Compared with the stories you may have read earlier in this issue, my own Sept. 11 story pales, but it informs everything I write and feel about the tragedy. That morning, I was midway to Grand Central Terminal on a train when the conductor came on the public-address system and said, “A plane has just hit the World Trade Center.” And, sure enough, straight down the Hudson, there was one of the Twin Towers smoking. Then, a few minutes later, pulling into Grand Central, came another announcement: “You’re not going to believe this, folks, but a plane has just hit the other tower.”

My first thought was: “What floor does Jon Albert work on?” I recalled it as being horrendously high. I had just talked with my friend the previous night. He was a board member of the local Little League, I was a manager. I had coached his son for several years, and wrote about Jon and his boy in a recent book.

Only much later, when I learned the flight paths of the two jetliners, did I realize that as I was training along the river, the hijacked planes were speeding directly overhead. Nearing the city, I might have even heard one of them.

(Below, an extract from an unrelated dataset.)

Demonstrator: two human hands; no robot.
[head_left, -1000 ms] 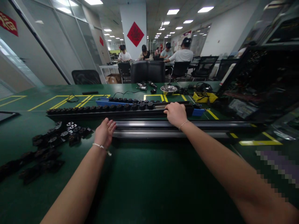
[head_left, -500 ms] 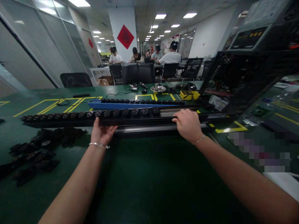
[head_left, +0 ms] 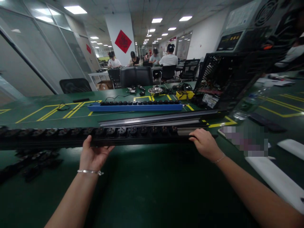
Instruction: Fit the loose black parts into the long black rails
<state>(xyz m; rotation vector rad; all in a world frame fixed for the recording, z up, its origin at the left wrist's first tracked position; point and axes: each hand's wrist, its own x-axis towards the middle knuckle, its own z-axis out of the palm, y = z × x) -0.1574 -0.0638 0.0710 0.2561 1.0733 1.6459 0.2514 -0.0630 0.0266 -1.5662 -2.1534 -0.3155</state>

After arriving, I spent the next three hours trying to reach our office, more than 30 blocks south. I took a cab for a few blocks, then traffic stopped. I walked back to Grand Central thinking the subways might be running again. They weren’t, and Grand Central had been evacuated. Like other New Yorkers, I staggered around in a daze for an hour. Then I trudged to the office. As I got below 14th Street, I could see the mountain of deadly smoke covering that patch of blue sky that once embraced the towers. I was a veteran of ground zeroes, having spent a lot of time in Hiroshima and Nagasaki, but this was here, this was now. Swirls of acrid dust blew in my face — pulverized concrete and (I imagined) human residue.

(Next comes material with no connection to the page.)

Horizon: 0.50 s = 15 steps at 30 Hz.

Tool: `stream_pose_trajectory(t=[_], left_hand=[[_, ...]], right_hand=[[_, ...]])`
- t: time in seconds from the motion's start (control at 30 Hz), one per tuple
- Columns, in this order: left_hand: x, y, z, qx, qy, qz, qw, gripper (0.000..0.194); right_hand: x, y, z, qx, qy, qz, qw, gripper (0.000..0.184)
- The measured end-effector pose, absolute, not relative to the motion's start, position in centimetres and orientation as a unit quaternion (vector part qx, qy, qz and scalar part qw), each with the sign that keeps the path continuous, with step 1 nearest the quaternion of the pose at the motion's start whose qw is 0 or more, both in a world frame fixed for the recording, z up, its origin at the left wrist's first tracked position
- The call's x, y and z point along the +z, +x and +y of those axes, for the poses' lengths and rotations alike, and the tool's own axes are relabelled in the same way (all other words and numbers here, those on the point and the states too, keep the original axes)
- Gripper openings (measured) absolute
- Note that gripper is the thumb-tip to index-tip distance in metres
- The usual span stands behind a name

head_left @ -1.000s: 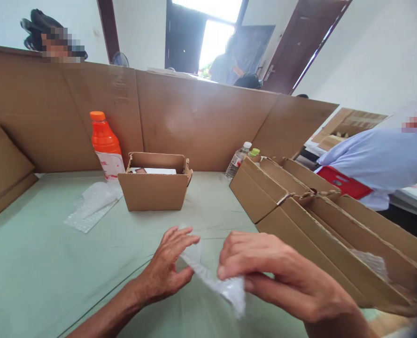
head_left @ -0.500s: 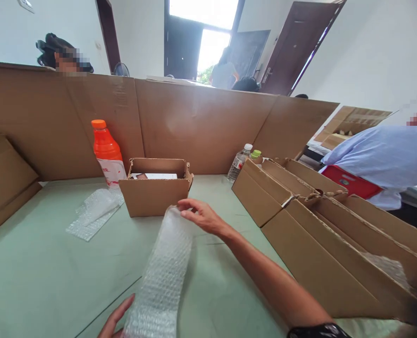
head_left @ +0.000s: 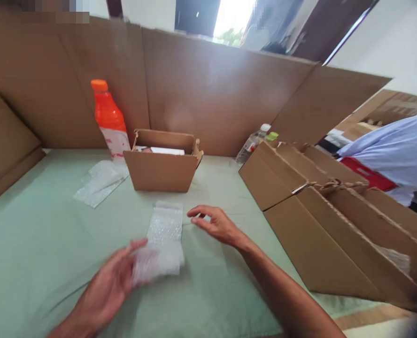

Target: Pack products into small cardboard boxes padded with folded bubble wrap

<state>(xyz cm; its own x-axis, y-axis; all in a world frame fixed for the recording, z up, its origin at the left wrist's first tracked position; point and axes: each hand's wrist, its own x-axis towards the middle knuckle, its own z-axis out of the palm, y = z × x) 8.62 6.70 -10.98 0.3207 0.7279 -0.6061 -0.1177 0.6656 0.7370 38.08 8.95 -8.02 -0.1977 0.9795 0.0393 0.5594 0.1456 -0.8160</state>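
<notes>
A strip of bubble wrap point(head_left: 166, 221) lies on the green cloth in front of me, its near end folded up toward its far part. My left hand point(head_left: 115, 274) holds that folded end at its left side, thumb above and fingers below, slightly smeared by motion. Just right of the strip's far part hovers my right hand point(head_left: 213, 224), thumb and fingers apart with nothing between them. Behind the strip stands an open cardboard box point(head_left: 163, 171) with a white item point(head_left: 168, 151) showing inside.
More bubble wrap point(head_left: 101, 182) lies left of the box, by an orange bottle point(head_left: 110, 115). Several cardboard boxes point(head_left: 321, 234) line the right side, with a clear bottle point(head_left: 252, 144) behind them. A cardboard wall point(head_left: 212, 89) borders the back. A person's blue sleeve point(head_left: 398, 141) is at right.
The bubble wrap's near end has been lifted and folded over, with my left hand coming farther into view. My right hand has let go of its far end. The view has tilted down.
</notes>
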Motion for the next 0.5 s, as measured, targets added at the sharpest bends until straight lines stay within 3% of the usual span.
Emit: stream_pose_trajectory(t=[0.13,0.3,0.4,0.5], left_hand=[[-9.4,10.4,9.2,0.301,0.197,0.470,0.806,0.064],[-10.3,9.4,7.8,0.291,0.325,0.492,0.753,0.073],[-11.4,8.0,6.5,0.288,0.540,0.506,0.608,0.056],[-12.8,6.6,5.7,0.290,0.759,0.457,0.363,0.040]], right_hand=[[-8.9,39.2,7.7,0.334,-0.606,-0.656,0.301,0.024],[-9.7,37.9,5.0,0.314,-0.562,-0.706,0.294,0.023],[-10.4,35.1,3.7,0.264,-0.452,-0.809,0.266,0.033],[-11.6,32.3,3.1,0.206,-0.416,-0.865,0.190,0.042]])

Well, I reached the office, somehow got home that night, could not return the next day as everything south of 14th Street was sealed off, but dodged the police lines on Thursday to help get the issue out, on time: a small miracle. To do it, we had to ignore the disturbing smells from outside that often filtered through our ventilation system. Our first cover was all black with “September 11, 2001” in white type. My friend Jon Albert still hadn’t come home. The following week, we ran on the cover a picture of Aris Economopoulos, a photographer for The Star-Ledger in Newark, N.J., barely escaping the ruins of Ground Zero, still clutching his camera. Now, nearly a year later, we dedicate this week’s issue to all the Jon Alberts of 9/11 — and the courageous journalists who have made us feel and understand what happened to him and nearly 3,000 others that day.